(REQUIRED ACTION):
Go through the records and extract every line with the word "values".

(SOURCE RECORDS):
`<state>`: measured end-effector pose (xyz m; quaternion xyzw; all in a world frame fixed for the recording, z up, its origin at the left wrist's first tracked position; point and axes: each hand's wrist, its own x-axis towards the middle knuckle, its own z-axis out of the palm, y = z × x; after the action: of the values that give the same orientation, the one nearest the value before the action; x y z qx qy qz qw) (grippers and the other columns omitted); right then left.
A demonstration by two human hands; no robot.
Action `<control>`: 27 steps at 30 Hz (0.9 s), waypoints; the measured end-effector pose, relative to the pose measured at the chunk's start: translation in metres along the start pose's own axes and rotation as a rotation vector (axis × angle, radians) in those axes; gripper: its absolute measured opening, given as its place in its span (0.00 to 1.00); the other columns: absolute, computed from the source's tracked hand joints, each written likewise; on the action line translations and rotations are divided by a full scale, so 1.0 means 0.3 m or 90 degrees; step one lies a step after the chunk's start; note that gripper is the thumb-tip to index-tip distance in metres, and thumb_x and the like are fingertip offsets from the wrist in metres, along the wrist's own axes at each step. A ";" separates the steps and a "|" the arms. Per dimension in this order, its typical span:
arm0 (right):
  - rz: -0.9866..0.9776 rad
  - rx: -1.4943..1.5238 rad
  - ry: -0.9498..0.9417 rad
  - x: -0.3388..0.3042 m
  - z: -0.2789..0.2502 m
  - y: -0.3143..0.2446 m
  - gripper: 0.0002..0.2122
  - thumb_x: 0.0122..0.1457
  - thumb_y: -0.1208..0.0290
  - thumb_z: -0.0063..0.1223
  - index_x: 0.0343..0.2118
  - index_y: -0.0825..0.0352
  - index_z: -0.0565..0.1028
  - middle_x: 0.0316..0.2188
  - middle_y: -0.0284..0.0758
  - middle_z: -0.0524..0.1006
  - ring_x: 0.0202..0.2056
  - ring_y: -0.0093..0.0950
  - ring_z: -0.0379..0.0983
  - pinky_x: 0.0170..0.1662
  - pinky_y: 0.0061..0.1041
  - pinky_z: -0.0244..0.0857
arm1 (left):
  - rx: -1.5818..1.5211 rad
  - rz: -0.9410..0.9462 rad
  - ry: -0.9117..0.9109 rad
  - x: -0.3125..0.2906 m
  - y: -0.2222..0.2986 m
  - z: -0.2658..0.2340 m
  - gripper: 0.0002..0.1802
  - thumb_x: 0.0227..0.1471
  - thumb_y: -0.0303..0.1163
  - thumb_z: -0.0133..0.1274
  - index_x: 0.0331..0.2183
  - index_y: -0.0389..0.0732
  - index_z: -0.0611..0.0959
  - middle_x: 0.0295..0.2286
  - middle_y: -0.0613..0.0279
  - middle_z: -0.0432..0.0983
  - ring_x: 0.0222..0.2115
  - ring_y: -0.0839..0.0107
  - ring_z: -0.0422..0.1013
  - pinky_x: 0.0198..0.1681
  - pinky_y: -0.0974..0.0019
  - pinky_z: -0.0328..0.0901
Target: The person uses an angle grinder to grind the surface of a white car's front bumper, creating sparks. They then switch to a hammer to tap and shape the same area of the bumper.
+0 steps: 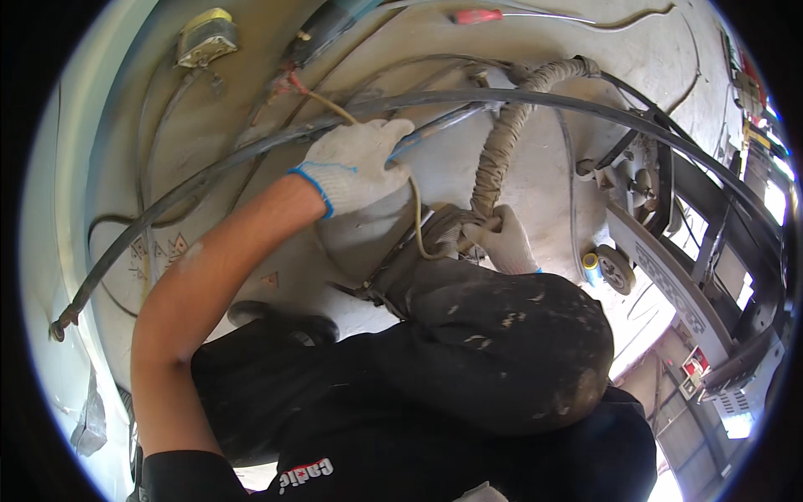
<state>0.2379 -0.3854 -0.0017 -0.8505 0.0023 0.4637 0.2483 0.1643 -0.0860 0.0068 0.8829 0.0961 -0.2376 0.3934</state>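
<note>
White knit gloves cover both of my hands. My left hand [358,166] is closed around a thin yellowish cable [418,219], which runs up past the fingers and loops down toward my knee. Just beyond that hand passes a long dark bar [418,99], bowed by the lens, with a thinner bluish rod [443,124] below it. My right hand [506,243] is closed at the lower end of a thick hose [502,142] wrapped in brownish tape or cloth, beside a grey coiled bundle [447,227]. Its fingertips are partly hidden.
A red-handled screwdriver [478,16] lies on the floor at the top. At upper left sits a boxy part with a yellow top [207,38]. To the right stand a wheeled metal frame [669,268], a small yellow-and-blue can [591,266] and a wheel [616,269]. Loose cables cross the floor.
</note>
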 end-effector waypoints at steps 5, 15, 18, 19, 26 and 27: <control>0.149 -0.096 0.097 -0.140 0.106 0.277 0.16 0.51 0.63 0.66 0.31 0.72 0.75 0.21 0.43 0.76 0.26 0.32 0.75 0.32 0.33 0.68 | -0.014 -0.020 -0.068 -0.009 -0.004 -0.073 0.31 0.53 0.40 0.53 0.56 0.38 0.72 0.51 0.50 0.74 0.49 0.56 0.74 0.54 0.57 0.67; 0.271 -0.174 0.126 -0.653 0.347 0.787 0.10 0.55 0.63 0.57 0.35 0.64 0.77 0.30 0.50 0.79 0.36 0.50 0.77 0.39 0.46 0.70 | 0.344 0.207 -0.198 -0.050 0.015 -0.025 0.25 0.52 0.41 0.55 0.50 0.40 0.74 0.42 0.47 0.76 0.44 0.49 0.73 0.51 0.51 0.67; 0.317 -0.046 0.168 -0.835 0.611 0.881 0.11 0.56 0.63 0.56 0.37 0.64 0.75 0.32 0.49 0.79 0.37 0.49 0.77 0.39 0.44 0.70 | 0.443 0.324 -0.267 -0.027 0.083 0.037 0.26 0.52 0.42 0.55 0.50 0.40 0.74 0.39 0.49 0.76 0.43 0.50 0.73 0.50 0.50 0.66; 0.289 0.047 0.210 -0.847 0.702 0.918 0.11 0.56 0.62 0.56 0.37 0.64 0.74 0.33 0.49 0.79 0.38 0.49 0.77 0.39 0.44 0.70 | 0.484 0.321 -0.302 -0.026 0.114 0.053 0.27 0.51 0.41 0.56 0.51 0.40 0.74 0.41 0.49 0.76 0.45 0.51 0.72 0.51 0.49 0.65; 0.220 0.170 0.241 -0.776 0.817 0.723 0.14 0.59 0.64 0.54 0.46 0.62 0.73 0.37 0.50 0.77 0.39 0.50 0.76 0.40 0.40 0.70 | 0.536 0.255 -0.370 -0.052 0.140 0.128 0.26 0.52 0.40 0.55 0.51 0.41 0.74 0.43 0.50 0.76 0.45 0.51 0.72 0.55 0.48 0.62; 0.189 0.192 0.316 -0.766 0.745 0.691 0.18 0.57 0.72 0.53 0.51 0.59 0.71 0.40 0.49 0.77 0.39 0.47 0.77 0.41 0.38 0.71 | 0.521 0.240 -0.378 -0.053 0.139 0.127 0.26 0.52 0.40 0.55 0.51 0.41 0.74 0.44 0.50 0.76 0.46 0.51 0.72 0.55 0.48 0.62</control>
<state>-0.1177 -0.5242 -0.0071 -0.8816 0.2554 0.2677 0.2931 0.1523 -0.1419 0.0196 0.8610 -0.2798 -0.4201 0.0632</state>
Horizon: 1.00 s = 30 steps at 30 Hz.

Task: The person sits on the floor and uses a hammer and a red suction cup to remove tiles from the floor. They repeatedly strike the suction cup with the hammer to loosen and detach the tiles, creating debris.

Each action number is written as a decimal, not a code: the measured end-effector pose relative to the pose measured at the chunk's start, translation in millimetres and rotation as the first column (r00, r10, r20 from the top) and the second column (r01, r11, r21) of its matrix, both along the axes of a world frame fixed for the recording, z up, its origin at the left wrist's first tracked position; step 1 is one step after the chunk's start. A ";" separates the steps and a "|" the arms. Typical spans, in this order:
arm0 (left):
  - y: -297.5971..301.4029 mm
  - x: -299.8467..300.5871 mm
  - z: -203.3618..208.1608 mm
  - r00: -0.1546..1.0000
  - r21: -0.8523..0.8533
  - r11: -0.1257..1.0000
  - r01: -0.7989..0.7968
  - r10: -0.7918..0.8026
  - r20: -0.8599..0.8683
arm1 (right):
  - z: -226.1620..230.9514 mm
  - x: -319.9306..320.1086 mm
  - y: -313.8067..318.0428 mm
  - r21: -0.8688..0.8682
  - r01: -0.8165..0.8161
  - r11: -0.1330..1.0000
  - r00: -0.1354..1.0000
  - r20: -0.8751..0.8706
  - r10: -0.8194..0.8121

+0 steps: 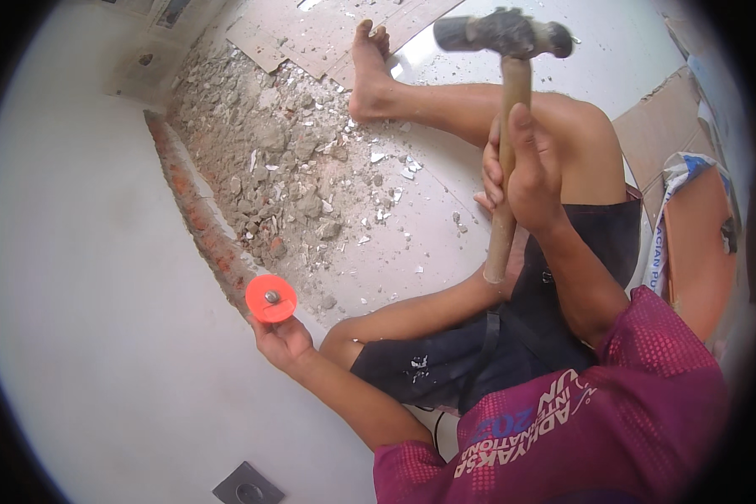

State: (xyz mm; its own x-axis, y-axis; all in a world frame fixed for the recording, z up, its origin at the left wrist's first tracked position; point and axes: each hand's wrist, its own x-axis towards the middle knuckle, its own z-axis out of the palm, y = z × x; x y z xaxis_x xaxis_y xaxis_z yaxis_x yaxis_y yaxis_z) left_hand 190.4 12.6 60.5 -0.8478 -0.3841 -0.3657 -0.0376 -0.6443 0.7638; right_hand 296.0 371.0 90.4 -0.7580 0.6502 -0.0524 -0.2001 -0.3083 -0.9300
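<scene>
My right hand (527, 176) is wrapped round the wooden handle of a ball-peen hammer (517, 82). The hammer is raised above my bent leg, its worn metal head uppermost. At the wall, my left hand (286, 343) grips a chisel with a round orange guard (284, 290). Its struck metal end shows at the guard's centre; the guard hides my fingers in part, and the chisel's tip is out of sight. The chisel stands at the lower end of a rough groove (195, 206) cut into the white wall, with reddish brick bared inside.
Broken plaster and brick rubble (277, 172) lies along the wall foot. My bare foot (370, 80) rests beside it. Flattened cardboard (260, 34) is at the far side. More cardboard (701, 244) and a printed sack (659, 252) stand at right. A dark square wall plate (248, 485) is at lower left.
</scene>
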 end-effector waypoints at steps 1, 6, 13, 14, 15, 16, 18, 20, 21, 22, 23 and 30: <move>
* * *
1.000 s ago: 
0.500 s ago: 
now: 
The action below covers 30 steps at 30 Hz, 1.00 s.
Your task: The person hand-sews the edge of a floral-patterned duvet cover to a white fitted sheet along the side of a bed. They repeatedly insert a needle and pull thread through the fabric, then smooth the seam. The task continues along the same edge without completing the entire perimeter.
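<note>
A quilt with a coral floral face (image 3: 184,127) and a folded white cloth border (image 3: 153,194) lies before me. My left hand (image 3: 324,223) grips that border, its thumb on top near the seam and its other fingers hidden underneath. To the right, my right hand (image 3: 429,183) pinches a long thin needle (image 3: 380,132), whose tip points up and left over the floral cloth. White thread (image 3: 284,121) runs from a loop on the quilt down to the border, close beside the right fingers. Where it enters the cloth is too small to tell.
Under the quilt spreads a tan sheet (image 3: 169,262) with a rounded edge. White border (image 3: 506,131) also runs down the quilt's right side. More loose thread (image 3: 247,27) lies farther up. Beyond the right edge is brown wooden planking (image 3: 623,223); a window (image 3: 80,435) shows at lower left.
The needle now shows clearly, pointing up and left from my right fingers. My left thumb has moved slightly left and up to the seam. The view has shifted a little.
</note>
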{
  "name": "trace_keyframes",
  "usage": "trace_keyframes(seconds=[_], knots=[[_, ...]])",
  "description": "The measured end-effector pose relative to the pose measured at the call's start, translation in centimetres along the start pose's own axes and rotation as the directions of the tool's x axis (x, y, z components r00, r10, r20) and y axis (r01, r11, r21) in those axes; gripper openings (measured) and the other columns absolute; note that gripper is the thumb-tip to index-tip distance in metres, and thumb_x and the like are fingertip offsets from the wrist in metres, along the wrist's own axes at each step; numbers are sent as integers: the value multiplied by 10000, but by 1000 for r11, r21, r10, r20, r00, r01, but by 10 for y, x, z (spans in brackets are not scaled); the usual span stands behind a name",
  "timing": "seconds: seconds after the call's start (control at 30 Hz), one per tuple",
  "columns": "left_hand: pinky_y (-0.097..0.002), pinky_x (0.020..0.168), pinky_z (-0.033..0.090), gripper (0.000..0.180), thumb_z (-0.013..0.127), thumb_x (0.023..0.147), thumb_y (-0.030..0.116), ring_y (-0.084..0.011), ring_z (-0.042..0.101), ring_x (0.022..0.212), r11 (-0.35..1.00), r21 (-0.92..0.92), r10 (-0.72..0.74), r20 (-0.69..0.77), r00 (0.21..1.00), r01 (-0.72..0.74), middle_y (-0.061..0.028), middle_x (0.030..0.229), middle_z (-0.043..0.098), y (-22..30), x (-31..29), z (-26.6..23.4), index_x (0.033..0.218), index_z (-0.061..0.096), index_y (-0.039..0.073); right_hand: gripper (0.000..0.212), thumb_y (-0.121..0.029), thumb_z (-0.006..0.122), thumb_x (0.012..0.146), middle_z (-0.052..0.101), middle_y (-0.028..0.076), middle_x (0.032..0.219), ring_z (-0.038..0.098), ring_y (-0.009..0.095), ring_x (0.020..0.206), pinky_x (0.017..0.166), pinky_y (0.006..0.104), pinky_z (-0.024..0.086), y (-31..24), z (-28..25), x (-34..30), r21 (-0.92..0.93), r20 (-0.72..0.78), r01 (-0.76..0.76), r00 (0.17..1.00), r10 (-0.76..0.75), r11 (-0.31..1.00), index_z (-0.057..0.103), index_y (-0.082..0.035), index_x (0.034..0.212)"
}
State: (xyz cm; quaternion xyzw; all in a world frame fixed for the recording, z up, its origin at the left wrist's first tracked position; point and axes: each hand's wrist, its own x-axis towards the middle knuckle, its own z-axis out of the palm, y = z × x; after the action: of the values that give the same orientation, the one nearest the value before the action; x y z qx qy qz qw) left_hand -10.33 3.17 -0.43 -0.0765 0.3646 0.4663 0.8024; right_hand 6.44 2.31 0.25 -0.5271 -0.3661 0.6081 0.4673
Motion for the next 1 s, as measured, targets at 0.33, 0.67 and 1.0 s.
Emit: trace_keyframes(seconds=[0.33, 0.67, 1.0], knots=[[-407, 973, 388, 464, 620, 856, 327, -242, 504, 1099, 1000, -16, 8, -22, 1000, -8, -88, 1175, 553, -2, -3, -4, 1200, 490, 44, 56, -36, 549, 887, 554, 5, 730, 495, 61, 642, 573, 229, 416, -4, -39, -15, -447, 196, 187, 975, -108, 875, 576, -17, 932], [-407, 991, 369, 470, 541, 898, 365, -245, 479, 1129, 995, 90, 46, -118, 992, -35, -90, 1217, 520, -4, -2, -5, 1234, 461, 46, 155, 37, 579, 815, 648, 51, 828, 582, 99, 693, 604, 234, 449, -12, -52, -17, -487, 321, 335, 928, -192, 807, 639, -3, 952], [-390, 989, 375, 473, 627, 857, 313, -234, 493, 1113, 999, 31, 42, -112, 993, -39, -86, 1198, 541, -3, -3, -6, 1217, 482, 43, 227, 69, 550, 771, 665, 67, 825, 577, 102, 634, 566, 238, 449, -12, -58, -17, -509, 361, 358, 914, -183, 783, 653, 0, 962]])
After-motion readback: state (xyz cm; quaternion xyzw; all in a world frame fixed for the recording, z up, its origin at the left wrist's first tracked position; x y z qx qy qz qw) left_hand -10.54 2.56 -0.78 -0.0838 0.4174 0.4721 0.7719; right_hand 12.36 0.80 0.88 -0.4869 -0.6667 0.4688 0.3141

(SOLUTION TO THIS TASK):
`<state>`: measured end-effector pose (xyz m; quaternion xyzw; all in a world frame fixed for the recording, z up, its origin at the left wrist's first tracked position; point and axes: each hand's wrist, its own x-axis towards the middle knuckle, its own z-axis out of the palm, y = z × x; after the action: of the values that give the same orientation, the one nearest the value before the action; x y z qx qy qz qw) (grippers and the other columns omitted); right then left.
State: (xyz cm; quaternion xyzw; all in a world frame fixed for the recording, z up, its origin at the left wrist's first tracked position; point and axes: each hand's wrist, its own x-axis towards the middle knuckle, its own z-axis out of the palm, y = z × x; after the action: of the values that give the same orientation, the one nearest the value before the action; x y z qx qy qz qw) left_hand -10.33 3.17 -0.43 -0.0765 0.3646 0.4663 0.8024; right_hand 6.44 2.31 0.25 -0.5271 -0.3661 0.6081 0.4673

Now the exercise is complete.